One of my favorite essays is Elting Morison’s Gunfire at Sea: A Case Study of Innovation, from his book Men, Machines and Modern Times (1950, MIT Press, PDF here). In it, he details the story of Captain Percy, US Navy, who by making changes to the sights and elevation mechanisms of the cannons on his ship increased the accuracy by about 3000%, which should be considered relevant. Subsequently, his innovation took a long time to be accepted throughout the Navy, for reasons having to do with the innovator himself (he was a rather controversial figure), the rate of innovation (simply too good to be believed) and the fact that the innovation went against certain organizational and cultural norms (no news there, I am afraid.) One of his conclusions is that no military service should be allowed to reform itself, a point I think we can extend far beyond the military.
But this well told and well documented story is not the only reason this essay is one I keep coming back to. I also like (and frequently retell) the introductory story, which goes like this:
In the early days of the last war [i.e., WWI] when armaments of all kinds were in short supply, the British, I am told, made use of a venerable field piece that had come down to them from previous generations. The honorable past of this light artillery stretched back, in fact, to the Boer War. In the days of uncertainty after the fall of France, these guns, hitched to trucks, served as useful mobile units in the coast defense. But it was felt that the rapidity of fire could be increased. A time-motion expert was, therefore, called in to suggest ways to simplify the firing procedures. He watched one of the gun crews of five men at practice in the field for some time. Puzzled by certain aspects of the procedures, he took some slow-motion pictures of the soldiers performing the loading, aiming, and firing routines.

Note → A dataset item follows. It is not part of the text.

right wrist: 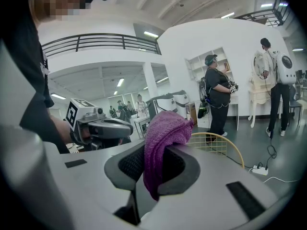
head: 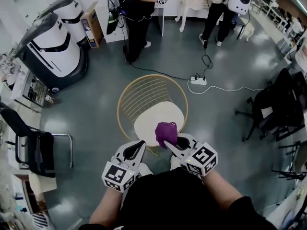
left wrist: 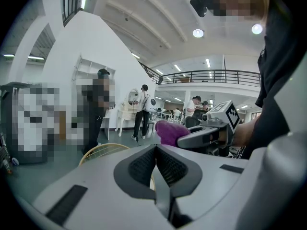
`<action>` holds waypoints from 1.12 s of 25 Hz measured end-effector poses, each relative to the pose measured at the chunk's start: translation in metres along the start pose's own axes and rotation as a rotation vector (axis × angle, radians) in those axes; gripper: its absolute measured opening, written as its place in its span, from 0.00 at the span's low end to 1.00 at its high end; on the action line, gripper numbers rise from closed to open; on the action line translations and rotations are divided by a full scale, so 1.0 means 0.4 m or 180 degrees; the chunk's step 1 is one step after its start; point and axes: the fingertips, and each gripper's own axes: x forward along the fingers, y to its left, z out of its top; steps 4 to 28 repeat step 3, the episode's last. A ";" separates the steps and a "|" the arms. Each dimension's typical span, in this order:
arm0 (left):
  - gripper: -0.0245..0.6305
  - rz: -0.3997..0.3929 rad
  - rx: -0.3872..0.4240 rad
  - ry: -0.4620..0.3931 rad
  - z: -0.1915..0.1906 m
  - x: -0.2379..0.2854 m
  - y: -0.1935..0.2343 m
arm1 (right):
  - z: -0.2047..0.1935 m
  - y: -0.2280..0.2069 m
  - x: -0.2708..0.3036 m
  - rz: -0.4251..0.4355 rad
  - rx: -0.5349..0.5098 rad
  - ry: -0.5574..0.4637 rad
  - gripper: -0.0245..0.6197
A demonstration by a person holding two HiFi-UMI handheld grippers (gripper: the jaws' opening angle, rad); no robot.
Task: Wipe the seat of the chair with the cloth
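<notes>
A round chair with a gold wire back (head: 139, 97) and a cream seat (head: 152, 119) stands in front of me. My right gripper (head: 169, 143) is shut on a purple cloth (head: 166, 132), held above the seat's near edge; in the right gripper view the cloth (right wrist: 160, 143) hangs bunched between the jaws. My left gripper (head: 139, 147) hovers just left of it, jaws closed together with nothing between them (left wrist: 156, 164). In the left gripper view the cloth (left wrist: 169, 131) and the right gripper (left wrist: 211, 131) show ahead, with the chair back (left wrist: 103, 151) below.
A white power strip (head: 197, 81) with cables lies on the grey floor behind the chair. Black office chairs stand at left (head: 33, 145) and right (head: 276, 109). A large white machine (head: 53, 47) sits far left. Two people (head: 136, 13) stand at the back.
</notes>
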 end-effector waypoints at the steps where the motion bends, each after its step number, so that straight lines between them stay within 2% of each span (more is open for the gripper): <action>1: 0.06 -0.0003 0.0007 0.0003 0.000 0.000 -0.001 | -0.001 0.000 0.000 -0.0001 0.0000 0.0001 0.14; 28: 0.06 -0.0009 0.0024 0.0012 -0.002 -0.001 -0.002 | -0.002 0.002 0.000 -0.0002 -0.0001 0.0004 0.14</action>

When he ran these pictures over once or twice, he noticed something that appeared odd to him. A moment before the firing, two members of the gun crew ceased all activity and came to attention for a three-second interval extending throughout the discharge of the gun. He summoned an old colonel of artillery, showed him the pictures and pointed out his strange behavior. What, he asked the colonel, did it mean. The colonel, too, was puzzled. He asked to see the pictures again. “Ah,” he said when the performance was over, “I have it. They are holding the horses.”
And there you have it – people just don’t want change (unless it is more of the same). Let me illustrate this with the following story, from back in the 80s when I ran user support for the Norwegian Business School:
One user came running up to the IT department’s help desk informing us that “the printer has gone”. The printer in question was an IBM mainframe printer, roughly the size of a large freezer, and was situated, all by itself, in a small (about 2 x 3 meters) dedicated room, like this:
The help desk person consulted his terminal, which after a few keystrokes reported the printer as present and ready. Still, the user maintained that the printer was no longer there. An investigation was launched, and a small investigation party, consisting of the user and two or three incongruous IT people set out for the printer room. After a few minutes, the IT people returned, reporting that a) IBM’s service personnel had been there and serviced the printer, and b) for reasons unknown, they had changed its position thusly (and note, the printer and a few cases of paper were the only things in this room):
This episode proved to me that Morison definitely was right – most people cannot handle change, and get rather upset when things are in any way out of the normal.
Furthermore, most people do not think about why the world is the way it is, but that is the subject of another essay.